Berbagai kasus lain adanya PNS tidak hanya level ecek-ecek, di Jawa Tengah dicopot dari jabatan karena tersandung korupsi karena jual beli jabatan. Juga adanya pungutan untuk cek fisik kendaraan hingga 50 ribu perkendaraan.
“Makanya di saat pandemi ini jika masih nekad korupsi maka akan saya pecat dan antarkan ke KPK. Sejak 2013 kita sudah memiliki koordinasi pencegahan kerja sama dengan KPK,” terangnya.
Ir. Ahmad Yuniarto, CEO Schlumberger Indonesia 2011-2015, menyatakan di saat pandemi Covid-19 ini, mengelola masa transisi menjadi hal yang sangat penting. Tidak hanya presiden, gubernur, rektor, tetapi semua masyarakat Indonesia termasuk mahasiswa dalam lingkup kecil.

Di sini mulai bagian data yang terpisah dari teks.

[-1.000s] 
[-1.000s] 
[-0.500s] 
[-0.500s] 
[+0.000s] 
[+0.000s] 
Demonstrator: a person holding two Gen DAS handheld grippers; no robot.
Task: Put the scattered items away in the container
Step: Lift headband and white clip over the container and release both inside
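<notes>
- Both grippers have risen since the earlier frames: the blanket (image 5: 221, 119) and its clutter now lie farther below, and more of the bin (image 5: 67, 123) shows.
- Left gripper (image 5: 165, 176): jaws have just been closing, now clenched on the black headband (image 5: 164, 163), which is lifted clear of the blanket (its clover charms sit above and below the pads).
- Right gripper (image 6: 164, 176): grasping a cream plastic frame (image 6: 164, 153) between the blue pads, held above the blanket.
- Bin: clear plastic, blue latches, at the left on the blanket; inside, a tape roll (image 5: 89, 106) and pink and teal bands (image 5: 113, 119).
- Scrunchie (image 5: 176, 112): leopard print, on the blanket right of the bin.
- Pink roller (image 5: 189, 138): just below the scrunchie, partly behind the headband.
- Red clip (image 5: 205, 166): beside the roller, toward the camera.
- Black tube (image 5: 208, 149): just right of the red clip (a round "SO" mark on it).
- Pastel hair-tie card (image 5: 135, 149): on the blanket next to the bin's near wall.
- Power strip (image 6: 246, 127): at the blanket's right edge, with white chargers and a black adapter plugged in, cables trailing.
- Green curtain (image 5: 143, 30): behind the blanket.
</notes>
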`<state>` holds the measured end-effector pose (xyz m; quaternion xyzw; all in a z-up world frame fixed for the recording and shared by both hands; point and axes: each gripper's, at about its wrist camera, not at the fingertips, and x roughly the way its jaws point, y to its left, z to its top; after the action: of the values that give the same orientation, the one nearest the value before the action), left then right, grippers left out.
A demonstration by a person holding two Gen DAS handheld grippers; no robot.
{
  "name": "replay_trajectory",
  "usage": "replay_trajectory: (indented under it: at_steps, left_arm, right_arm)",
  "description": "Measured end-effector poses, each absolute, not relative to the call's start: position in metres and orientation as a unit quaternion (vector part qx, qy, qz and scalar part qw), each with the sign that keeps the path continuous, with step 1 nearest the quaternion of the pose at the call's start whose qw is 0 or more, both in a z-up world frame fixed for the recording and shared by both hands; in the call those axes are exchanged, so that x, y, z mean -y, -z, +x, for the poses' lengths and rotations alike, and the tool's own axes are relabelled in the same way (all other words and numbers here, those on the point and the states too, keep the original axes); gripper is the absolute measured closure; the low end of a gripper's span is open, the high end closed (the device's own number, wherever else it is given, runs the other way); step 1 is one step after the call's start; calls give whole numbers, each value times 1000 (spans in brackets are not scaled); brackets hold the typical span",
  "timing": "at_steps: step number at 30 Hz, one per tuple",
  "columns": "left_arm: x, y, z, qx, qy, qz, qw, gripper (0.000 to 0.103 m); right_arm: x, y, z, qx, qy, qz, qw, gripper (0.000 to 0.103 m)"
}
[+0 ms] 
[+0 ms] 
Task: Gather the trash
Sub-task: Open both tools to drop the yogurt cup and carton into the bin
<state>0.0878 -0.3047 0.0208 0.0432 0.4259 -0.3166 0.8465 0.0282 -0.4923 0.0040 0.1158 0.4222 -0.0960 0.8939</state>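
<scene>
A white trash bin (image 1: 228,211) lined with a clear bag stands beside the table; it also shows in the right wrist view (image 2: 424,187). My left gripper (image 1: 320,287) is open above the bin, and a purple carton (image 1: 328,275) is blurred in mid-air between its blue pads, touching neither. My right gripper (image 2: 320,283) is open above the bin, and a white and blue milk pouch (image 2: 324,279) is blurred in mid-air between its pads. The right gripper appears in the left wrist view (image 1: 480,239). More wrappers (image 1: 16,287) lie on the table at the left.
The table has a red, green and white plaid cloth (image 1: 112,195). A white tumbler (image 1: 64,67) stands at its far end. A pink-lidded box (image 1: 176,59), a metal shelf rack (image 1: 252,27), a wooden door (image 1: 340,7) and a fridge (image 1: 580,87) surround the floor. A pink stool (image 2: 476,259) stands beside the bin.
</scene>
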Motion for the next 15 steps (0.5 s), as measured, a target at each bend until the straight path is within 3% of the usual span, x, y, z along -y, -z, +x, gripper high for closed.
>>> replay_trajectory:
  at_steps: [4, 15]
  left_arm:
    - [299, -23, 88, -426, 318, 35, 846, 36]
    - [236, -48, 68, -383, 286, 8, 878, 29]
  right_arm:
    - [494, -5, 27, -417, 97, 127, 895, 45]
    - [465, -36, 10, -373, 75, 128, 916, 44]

Menurutnya, pada masa pandemi ini semua pihak harus mulai berpikir bagaimana mengelola transisi kehidupan dalam suasana yang berbeda. Dimana ada hal-hal yang berubah dan ada hal-hal yang harus ditinggalkan.
“Suasana penuh ketidakpastian, ambigu, ada krisis, sangat cheostic, banyak menyangkut dengan perasaan, dengan stres, dengan kebingunan hubungan antar manusia, ini sebenarnya wilayah dimana kita sangat memerlukan kepemimpinan yang sangat kuat,” ucapnya.
Menurut Yuniarto, jika sesuatu yang sudah pasti bisa dikendalikan, sasarannya jelas, dan hal-hal yang berjalan adalah hal-hal rutin bukan lagi menjadi wilayah seorang pemimpin melainkan seorang supervisor atau manajemen. Semua dikendalikan, dimonitor dan perencanaan segala sesuatunya bisa dilakukan dengan rinci.
“Sehingga suasana saat ini memang pas banget kita belajar leadership, ilmu kepemimpinan karena suasana sekarang membutuhkan munculnya sang pemimpin di dalam diri kita masing-masing,” urainya.
Menurutnya, ada tiga fondasi yang akan menguatkan seorang pemimpin. Ketiganya adalah values atau tata nilai, purpose atau niat dan selanjutnya adalah behavior atau perilaku.
“Kalau kita berani menantang dan menanyakan diri sendiri sebelum kita melangkah, apakah ada cara lain atau cara berbeda supaya hasilnya berbeda, impaknya lebih besar. InsyaAlloh itu merupakan salah satu langkah teman-teman menempuh jalan kepemimpinan,” jelasnya.
Yuniarto menandaskan hal-hal apa yang perlu dilakukan setiap orang pada saat intrusi penggunaan teknologi digital atau artificial intelligent atau mesin learning atau apapun juga semakin tinggi maka yang diperlukan sebetulnya adalah peningkatan kecerdasan kontekstual, kecerdasan emosi dan kecerdasan sosial manusia. Ini perlu dilakukan agar manusia tidak kehilangan rasa kemanusiaannya.
“Sehingga kalau ada pertanyaan bagaimanakah sih sebetulnya strategi memimpin di era disrupsi digital? Maka strateginya ini tadi, bagaimana kita bisa menguatkan kecerdasan kontekstual, kecerdasan emosi dan kecerdasan sosial,” paparnya.